Wes Smith

No. 84
- Position: Wide receiver

Personal information
- Born: June 24, 1963 (age 63)
- Listed height: 6 ft 1 in (1.85 m)
- Listed weight: 190 lb (86 kg)

Career information
- College: East Texas State
- NFL draft: 1986: 10th round, 255th overall pick

Career history
- St. Louis Cardinals (1986); Green Bay Packers (1987);

Career NFL statistics
- Games played: 1
- Stats at Pro Football Reference

= Wes Smith (American football) =

American football player (born 1963)

Wes Smith (born June 24, 1963) is an American former professional football player who was a wide receiver in the National Football League (NFL).
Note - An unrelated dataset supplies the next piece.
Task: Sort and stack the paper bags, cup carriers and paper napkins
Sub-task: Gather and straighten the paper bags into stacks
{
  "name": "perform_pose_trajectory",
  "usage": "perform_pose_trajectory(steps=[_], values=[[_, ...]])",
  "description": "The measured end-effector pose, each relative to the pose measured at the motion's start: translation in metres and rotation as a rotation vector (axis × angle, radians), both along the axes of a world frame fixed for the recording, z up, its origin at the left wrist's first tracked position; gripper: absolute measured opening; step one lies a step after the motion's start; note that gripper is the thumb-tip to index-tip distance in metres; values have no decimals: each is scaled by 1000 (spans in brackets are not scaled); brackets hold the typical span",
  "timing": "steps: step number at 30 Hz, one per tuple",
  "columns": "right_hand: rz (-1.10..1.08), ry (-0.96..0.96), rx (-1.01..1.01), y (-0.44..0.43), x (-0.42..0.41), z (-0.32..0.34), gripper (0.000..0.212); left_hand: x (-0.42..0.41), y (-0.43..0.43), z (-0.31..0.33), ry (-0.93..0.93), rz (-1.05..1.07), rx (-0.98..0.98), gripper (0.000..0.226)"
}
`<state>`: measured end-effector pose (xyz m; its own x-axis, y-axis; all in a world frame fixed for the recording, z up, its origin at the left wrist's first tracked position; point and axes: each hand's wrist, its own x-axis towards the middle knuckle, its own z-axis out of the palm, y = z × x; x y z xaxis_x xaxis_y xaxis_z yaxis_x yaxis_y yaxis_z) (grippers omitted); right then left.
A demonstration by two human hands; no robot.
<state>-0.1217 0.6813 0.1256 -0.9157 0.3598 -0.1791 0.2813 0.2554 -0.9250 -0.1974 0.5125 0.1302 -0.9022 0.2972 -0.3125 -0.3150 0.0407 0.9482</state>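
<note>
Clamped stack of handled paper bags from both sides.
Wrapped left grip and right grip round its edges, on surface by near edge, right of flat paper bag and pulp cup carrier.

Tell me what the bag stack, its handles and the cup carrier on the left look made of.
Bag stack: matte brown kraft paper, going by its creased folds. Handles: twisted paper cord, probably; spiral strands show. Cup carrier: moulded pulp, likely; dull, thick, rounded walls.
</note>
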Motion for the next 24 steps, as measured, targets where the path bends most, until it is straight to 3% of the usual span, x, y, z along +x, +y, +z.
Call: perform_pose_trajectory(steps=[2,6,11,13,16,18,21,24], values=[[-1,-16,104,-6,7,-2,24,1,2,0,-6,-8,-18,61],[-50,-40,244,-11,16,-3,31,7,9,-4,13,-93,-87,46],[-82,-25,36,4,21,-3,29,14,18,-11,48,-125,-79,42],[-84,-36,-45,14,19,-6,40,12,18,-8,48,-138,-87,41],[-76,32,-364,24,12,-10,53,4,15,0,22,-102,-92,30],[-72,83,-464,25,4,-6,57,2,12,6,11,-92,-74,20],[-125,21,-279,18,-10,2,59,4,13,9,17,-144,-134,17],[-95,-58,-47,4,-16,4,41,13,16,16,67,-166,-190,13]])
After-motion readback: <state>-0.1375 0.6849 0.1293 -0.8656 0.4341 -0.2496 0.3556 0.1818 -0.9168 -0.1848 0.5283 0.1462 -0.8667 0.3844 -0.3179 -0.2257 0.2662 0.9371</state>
Smith was selected in the 1986 NFL draft as a tenth-round selection by the St. Louis Cardinals and was later a member of the Green Bay Packers. He played collegiate athletics for East Texas A&M ( East Texas State University)

Smith gained All American Honors in Football as a receiver as well as track & field while at Texas A&M Commerce. In track & field, Smith competed in the 100 meters, 400 meter hurdles, 4x100 relay and 4x400 relay.

Smith was voted to the Lone Star Conference All Decade team of the 1980s. held career and single season receiving records in career yards, career receptions, yards per reception, season receiving TD's and career receiving TD's.